Additional selling space during the base period might have enabled the petitioner to make additional sales and earnings, but not necessarily. An increase in space brings increased depreciation, upkeep, and other expenses, so that any resulting increase in sales must first offset these deductions and others before increased earnings develop. The petitioner's sales from 1925 through 1930 ranged from $2,642,000 to $2,839,000 despite the fact that it did not have in any of those years the additional space on which it bases its present claim for relief. Sales did not approach those amounts during the period 1936 through 1940 and for 1941 they were only $2,562,601.40. The implication from those figures is that its sales and earnings during the base period were limited and affected by factors other than insufficient floor space. Cf. National Grinding Wheel Co., 8 T.C. 1278, 1285. No doubt the increased floor space proved to be very useful after the base period, when sales and profits increased tremendously, but they were stimulated by the war during those years and such sales cannot be taken into account in constructing average base period net income. Sec. 722(a). Statements by the president of the petitioner at stockholders' meetings in 1939, 1940, and 1941 do not indicate that floor space was a limiting factor during the base period years. There is, of course, evidence that officers of the petitioner felt during the latter part of the base period that some additional floor space was desirable and the decisions which led to the 1940 construction were actually made in 1939, but the evidence as a whole leaves substantial doubt that an increase in profits would have resulted if the additional space had been available during the base period.

The evidence does not justify a finding that the average base period net income does not reflect the normal operation of the petitioner's business for the entire base period, that its earning level would have been greater at the end of that period if the changes made in 1940 had been completed on December 31, 1937, or that a fair and just amount to represent constructive average base period net income would exceed the amount of $176,129.81, to which the petitioner is entitled under section 713(e).

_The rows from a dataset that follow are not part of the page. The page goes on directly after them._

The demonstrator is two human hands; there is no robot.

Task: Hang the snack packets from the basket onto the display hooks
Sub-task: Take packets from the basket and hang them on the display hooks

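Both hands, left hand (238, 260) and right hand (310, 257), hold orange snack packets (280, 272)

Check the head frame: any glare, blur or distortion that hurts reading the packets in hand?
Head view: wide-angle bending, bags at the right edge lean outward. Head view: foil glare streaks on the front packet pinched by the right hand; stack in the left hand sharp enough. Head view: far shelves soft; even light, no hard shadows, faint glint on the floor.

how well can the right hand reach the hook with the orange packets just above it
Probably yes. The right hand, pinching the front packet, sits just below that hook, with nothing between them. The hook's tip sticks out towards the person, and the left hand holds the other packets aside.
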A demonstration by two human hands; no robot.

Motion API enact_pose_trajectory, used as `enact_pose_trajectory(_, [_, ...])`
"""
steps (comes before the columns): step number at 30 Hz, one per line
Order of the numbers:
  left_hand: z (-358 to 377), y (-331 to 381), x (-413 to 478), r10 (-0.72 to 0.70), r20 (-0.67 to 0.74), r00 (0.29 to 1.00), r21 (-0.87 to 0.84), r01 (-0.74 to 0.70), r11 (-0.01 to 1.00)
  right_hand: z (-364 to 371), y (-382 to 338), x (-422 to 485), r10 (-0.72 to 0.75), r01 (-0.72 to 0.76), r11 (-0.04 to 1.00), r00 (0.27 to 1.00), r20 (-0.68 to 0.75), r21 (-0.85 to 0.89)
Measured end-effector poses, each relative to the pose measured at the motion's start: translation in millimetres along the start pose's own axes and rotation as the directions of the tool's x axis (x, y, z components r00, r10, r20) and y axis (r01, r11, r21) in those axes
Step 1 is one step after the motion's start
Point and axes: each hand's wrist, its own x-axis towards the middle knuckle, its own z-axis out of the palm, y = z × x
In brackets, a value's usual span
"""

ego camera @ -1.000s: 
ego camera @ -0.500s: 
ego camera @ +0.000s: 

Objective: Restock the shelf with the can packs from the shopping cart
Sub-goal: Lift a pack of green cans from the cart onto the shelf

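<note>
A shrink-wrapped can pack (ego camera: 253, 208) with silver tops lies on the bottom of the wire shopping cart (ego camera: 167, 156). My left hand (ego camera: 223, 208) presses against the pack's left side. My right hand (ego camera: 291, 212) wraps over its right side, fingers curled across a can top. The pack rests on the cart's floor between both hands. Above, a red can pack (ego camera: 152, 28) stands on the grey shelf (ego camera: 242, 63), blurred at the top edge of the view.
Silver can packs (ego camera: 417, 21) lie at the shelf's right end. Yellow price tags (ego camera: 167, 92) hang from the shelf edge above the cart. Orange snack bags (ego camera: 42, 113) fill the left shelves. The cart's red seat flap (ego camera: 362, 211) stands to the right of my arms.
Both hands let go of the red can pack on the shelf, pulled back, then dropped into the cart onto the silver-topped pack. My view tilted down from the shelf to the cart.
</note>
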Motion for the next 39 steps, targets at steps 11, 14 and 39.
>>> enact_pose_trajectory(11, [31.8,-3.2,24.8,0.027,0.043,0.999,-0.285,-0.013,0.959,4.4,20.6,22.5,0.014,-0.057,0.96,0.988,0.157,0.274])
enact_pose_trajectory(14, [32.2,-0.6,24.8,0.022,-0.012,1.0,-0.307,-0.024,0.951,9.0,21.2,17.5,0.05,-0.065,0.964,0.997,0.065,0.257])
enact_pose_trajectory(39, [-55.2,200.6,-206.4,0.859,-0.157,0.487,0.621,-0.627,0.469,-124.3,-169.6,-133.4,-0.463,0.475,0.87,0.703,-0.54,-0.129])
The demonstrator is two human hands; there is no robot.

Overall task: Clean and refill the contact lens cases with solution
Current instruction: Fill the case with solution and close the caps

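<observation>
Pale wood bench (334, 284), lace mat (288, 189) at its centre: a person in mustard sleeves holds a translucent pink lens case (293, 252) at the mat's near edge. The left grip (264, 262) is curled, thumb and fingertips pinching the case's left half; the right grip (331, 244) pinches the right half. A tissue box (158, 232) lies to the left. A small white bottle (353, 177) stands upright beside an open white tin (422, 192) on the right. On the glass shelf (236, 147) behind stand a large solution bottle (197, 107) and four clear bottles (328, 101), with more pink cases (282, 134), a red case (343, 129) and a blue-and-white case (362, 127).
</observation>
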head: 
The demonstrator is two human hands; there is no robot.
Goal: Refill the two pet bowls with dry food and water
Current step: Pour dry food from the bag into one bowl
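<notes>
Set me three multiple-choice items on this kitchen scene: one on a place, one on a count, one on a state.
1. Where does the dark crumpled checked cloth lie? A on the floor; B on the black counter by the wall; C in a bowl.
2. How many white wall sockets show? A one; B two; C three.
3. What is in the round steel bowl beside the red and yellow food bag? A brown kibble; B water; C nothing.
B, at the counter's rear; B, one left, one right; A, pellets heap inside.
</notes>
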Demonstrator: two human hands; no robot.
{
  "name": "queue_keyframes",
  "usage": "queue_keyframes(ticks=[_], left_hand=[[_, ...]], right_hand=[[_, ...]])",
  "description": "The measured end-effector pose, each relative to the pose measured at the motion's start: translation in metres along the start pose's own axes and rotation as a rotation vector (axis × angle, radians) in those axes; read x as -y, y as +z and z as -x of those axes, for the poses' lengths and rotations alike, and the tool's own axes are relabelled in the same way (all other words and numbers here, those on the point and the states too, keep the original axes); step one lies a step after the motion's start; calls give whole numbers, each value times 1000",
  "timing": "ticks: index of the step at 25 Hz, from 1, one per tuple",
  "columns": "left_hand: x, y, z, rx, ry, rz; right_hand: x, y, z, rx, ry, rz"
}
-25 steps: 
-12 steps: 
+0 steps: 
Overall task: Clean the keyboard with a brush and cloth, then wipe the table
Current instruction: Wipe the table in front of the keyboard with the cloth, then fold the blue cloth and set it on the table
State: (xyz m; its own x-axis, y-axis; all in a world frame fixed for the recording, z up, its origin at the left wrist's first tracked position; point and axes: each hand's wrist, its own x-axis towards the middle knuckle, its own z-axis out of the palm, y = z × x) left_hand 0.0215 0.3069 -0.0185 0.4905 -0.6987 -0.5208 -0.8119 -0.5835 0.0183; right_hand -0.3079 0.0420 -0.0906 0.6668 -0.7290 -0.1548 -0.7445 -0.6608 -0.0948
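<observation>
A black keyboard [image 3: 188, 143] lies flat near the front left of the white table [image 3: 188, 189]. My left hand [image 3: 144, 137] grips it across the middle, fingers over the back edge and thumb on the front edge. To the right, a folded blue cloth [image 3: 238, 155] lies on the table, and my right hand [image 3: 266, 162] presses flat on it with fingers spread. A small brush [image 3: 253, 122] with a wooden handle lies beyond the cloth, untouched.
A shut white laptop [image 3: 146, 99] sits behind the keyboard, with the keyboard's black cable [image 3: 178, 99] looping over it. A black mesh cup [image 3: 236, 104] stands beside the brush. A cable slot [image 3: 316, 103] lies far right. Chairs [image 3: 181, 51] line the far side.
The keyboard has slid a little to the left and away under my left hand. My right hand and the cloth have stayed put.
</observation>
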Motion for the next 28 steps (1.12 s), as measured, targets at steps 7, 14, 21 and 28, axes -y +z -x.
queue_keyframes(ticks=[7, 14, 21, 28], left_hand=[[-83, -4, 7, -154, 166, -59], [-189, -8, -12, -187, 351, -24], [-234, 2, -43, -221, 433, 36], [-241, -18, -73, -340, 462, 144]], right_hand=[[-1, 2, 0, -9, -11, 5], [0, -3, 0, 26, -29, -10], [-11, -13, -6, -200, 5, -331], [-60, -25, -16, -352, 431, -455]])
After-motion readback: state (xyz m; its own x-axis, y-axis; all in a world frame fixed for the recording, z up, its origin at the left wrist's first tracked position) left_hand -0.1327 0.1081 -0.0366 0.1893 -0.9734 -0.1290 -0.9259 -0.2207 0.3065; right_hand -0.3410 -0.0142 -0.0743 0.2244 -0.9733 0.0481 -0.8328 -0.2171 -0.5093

Reviewed by the Special Division.

Decision will be entered for the respondent.


Summaries of

Watt & Shand v. Comm'r of Internal Revenue

Tax Court of the United States.
Jun 30, 1958
30 T.C. 809 (U.S.T.C. 1958)
Case details for

Watt & Shand v. Comm'r of Internal Revenue

Case Details

Full title:WATT & SHAND, PETITIONER, v. COMMISSIONER OF INTERNAL REVENUE, RESPONDENT.

Court:Tax Court of the United States.

Date published: Jun 30, 1958

Citations

30 T.C. 809 (U.S.T.C. 1958)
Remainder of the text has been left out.